Work task:
Copy exactly the stretch of data below from the line with "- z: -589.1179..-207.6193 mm" through the line with "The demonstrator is", including both of those lines.

Data shown:
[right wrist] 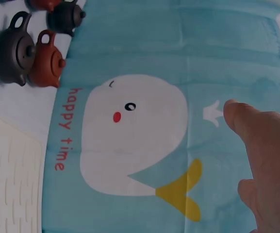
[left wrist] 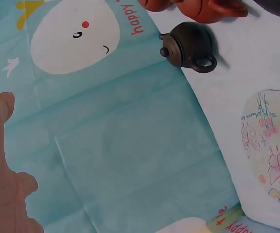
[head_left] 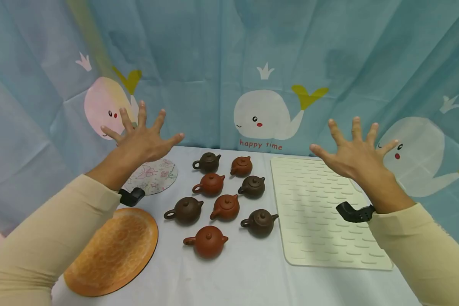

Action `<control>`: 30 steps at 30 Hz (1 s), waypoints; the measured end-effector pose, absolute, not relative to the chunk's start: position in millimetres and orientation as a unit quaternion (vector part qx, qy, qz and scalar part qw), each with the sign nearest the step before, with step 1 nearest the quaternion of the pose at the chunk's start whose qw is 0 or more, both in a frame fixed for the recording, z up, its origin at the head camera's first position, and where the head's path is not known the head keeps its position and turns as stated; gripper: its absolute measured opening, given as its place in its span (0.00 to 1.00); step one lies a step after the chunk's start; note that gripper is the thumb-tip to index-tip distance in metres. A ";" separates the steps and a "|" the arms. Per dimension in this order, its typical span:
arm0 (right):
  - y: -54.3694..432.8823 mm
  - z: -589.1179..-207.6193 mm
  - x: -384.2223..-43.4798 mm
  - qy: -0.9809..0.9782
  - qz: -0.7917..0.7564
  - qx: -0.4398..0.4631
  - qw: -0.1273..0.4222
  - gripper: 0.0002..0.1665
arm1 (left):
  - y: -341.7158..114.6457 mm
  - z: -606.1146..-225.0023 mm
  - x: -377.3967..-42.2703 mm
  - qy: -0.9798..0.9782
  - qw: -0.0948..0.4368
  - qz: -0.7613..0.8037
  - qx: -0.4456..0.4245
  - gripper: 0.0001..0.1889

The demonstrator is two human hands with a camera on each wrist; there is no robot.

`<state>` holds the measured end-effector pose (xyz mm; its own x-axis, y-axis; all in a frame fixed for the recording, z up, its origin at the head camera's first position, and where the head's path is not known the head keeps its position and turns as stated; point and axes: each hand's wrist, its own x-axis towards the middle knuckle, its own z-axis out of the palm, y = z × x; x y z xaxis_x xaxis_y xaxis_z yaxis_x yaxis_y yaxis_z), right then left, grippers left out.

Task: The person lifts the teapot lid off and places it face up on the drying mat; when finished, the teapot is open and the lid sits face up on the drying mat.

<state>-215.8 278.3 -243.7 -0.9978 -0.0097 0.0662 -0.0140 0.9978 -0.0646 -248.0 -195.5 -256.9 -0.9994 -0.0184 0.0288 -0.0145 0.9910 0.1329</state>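
Both hands are raised with fingers spread and hold nothing. In the head view the left hand (head_left: 140,142) is over the floral round mat (head_left: 157,176), left of the teapots. The right hand (head_left: 355,155) is above the far part of the cream ribbed mat (head_left: 317,212). Between them, several small clay teapots stand upright on the white table, some dark brown, like the one at the back (head_left: 208,162), others reddish, like the front one (head_left: 209,242). The left wrist view shows a dark teapot (left wrist: 190,46) beyond the left hand (left wrist: 6,179); the right wrist view shows the right hand (right wrist: 266,150) against the curtain.
An orange round mat (head_left: 114,250) lies at the front left, partly under the left forearm in view. A blue curtain (head_left: 214,76) with whale prints hangs right behind the table. Each wrist carries a black camera mount, such as the right one (head_left: 353,212).
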 end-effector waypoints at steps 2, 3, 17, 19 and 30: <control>276.6 -243.8 -215.5 -0.999 0.030 0.005 0.032 0.55 | -195.6 -258.3 -246.6 -0.997 0.014 -0.069 0.009 0.53; 276.1 -243.8 -215.1 -0.999 0.031 0.005 0.033 0.54 | -195.7 -259.2 -245.9 -0.997 0.014 -0.071 0.010 0.53; 274.3 -245.0 -211.0 -0.997 0.047 0.025 0.061 0.54 | -188.5 -266.7 -231.5 -0.995 0.026 -0.091 0.010 0.53; 274.2 -246.3 -210.2 -0.996 0.050 0.029 0.065 0.54 | -186.5 -267.3 -228.1 -0.994 0.038 -0.104 0.006 0.53; 273.6 -252.3 -205.2 -0.993 0.068 0.049 0.083 0.55 | -174.2 -272.2 -214.1 -0.988 0.085 -0.131 -0.010 0.52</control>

Solution for this problem:
  - z: -589.1179..-207.6193 mm
  - x: -384.2223..-43.4798 mm
  - qy: -0.9809..0.9782
  - qz: -0.7917..0.7564
  - qx: -0.4398..0.4631
  - qw: -0.1273..0.4222
  - gripper: 0.0002..0.1665
arm1 (left):
  - y: -341.7158..114.6457 mm
  - z: -606.1146..-225.0023 mm
  - x: -377.3967..-42.2703 mm
  - qy: -0.9798..0.9782
  - qw: -0.0948..0.4368
  - qz: -0.7613..0.8037
  - qx: -0.4456..0.4245
  - gripper: 0.0001..0.1889

The demonstrator is two human hands with a camera on each wrist; there is no robot.

Nothing else is needed to finish the exercise.